Diesen Ladebildschirm werdet Ihr öfters zu sehen bekommen, egal ob mit KI-Kollegen oder menschlichen Spielerin.

Erfrischende Story, müdes Endgame

Während die Handlung wie so oft zu begeistern weiß, so ist es das Endgame in dem sich entscheidet, ob man das Zeug zu einem guten Games as a Service-Titel hat. Dies ist besonders Anthem ein Verhängnis geworden, wo man so gut wie keinen Anreiz schaffen konnte, länger dran zu bleiben. Zwar ist Marvel’s Avengers in diesem Punkt nicht ganz so schlecht aufgestellt, sonderlich viel gibt es nach Abschluss der Kampagne dort aber auch nicht zu entdecken. Zwar gibt es ein Wiedersehen mit dem Taskmaster und das Freispielen von neuen Artefakten, sonderlich spektakulär ist das Ganze aber jedenfalls nicht. Für die wenigen, Raid-artigen Missionen ist stundenlanges Grinden notwendig, was in Anbetracht der geringen Ausbeute kaum überzeugend ist. Dementsprechend wichtiger ist es, schon früh mit neuen Inhalten aufzutrumpfen, was bis auf die bereits angekündigten Zusatzhelden bislang noch kaum kommuniziert wurde.

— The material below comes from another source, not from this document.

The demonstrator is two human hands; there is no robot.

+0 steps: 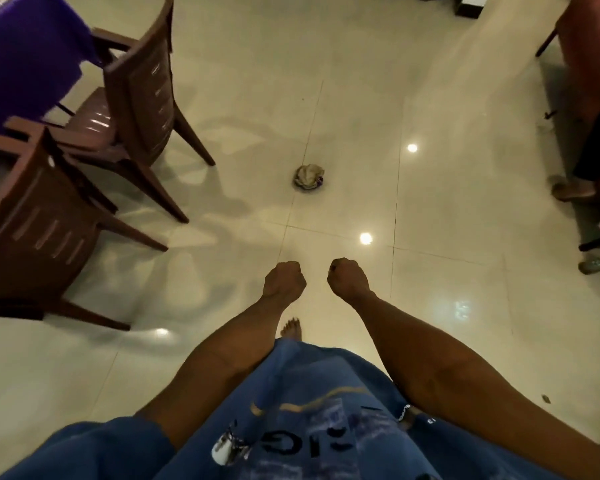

Zu einem kurzen Wiedersehen mit dem Taskmaster kommt es leider erst im Endgame.

Zu allem Überfluss kommen auch noch technische Fehler hinzu, die in unterschiedlichster Weise auftreten können. Ein ewig laufender Ladebildschirm, feindliche Ziele die plötzlich verschwinden oder schlichtweg das Einfrieren des Bildschirms, Marvel’s Avengers lässt kein Fettnäpfchen aus. Besonders ärgerlich war jedoch der berüchtigte Black Widow-Bug, der uns im Zuge der Story ereilt ist. Hier schaffte erst ein Sprung in den Multiplayer-Modus Abhilfe, der nach Abschluss der Hauptkampagne spielt und dementsprechend bereits Spoiler enthielt. Zumindest bleibt euch dort die Wahl selbst überlassen, ob Warzone Missionen mit KI-Kollegen, oder menschlichen Spielern bestritten werden sollen. Während sich computergesteuerte Kameraden im Kampf gut anstellen, so werden Missionsziele stets ignoriert und euch überlassen. Dieses Problem hat man zwar mit menschlichen Gefährten nicht, eine zwingend größere Hilfe sind die meisten aber ebenfalls nicht, denn wie es sich für Helden gehört will sich jeder ins Rampenlicht spielen, was Teamwork ebenfalls obsolet erscheinen lässt.

Dank dem Black Widow-Bug gibt es eine zweite Kamala, mit der man leider die notwendigen Story-Dialoge nicht auslösen kann.

Fazit

Marvel’s Avengers ist ein ambitioniertes Projekt, das mit Unterstützung der weltweit bekannten Helden überzeugen will. Leider zeigen spielerische Schwächen und mangelnde Endgame-Inhalte erneut, wo sich die Spreu vom Weizen trennt. So gesehen überwiegen all die negativen Aspekte und machen Marvel’s Avengers zu einem unbefriedigenden Spielerlebnis, das trotz der starken Story leider nicht mehr ausgeglichen werden kann.

Positiv:

+ Spektakuläre Story mit einigen Überraschungen

+ Sehr sympathische Protagonistin mit Ms. Marvel

+ Bis zu sechs spielbare Helden mit individuellen Spielstilen verfügbar

Negativ:

– Open-World Gebiete sind viel zu klein, lieblos und langweilig

– Technische Fehler trüben den Spielspaß

– Endgame-Inhalt nur mangelhaft vorhanden

– Kaum abwechslungsreiche Nebenmissionen und Schauplätze

– Unbefriedigendes Loot-System

– Sehr lange Ladezeiten vor und nach den Missionen

Marvel’s Avengers ist am 04.September 2020 für PC, Playstation 4, Stadia und Xbox One erschienen.